Problem details. For the material below, return exactly the lines starting at the line containing "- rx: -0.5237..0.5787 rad" and ending at the line containing "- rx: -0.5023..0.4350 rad", both ends included, and no others.

###

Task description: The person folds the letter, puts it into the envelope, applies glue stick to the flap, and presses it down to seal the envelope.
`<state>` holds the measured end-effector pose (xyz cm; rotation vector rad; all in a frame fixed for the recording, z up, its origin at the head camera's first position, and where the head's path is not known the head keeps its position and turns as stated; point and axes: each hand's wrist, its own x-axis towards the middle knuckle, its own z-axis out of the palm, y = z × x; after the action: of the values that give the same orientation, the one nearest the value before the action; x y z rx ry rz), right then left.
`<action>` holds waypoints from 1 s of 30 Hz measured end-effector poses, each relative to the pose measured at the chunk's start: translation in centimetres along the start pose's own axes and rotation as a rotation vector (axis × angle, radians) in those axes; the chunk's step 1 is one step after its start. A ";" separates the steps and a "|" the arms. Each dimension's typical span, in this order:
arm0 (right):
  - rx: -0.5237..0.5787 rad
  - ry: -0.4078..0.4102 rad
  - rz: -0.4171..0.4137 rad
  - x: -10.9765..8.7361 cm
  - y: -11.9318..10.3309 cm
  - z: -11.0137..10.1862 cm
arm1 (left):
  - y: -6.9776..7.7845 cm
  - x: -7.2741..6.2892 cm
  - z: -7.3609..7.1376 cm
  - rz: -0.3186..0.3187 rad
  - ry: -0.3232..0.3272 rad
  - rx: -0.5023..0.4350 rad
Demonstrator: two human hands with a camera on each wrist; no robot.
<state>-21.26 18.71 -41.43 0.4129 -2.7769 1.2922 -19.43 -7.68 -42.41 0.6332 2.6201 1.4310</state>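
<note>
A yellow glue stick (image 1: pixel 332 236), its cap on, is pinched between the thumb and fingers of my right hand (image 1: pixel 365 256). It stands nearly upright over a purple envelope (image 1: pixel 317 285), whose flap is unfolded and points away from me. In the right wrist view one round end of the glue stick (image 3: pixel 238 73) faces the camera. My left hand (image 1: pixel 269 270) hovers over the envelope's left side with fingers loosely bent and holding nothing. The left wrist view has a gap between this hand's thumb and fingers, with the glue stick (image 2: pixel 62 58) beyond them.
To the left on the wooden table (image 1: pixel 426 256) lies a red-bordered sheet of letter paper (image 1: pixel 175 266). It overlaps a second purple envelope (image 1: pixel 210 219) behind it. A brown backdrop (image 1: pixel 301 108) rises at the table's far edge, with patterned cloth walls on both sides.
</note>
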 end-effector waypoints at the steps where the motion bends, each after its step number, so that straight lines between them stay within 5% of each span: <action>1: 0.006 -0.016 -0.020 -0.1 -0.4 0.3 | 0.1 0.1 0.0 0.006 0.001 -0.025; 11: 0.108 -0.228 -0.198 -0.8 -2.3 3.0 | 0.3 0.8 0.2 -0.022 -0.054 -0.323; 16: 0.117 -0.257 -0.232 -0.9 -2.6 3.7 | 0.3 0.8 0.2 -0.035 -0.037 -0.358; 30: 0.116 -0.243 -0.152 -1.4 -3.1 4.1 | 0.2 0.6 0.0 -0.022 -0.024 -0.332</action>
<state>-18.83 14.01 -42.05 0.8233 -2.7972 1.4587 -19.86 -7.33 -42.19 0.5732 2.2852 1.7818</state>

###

Task result.
  - rx: -0.5237..0.5787 rad
  - ry: -0.4078..0.4102 rad
  - rz: -0.4171..0.4137 rad
  - x: -10.9765..8.7361 cm
  - y: -11.9318..10.3309 cm
  - z: -11.0137..10.1862 cm
arm1 (left):
  - y: -6.9776..7.7845 cm
  - x: -7.2741..6.2892 cm
  - z: -7.3609..7.1376 cm
  - rz: -0.3186..0.3187 rad
  - ry: -0.3232..0.3272 rad
  - rx: -0.5023..0.4350 rad

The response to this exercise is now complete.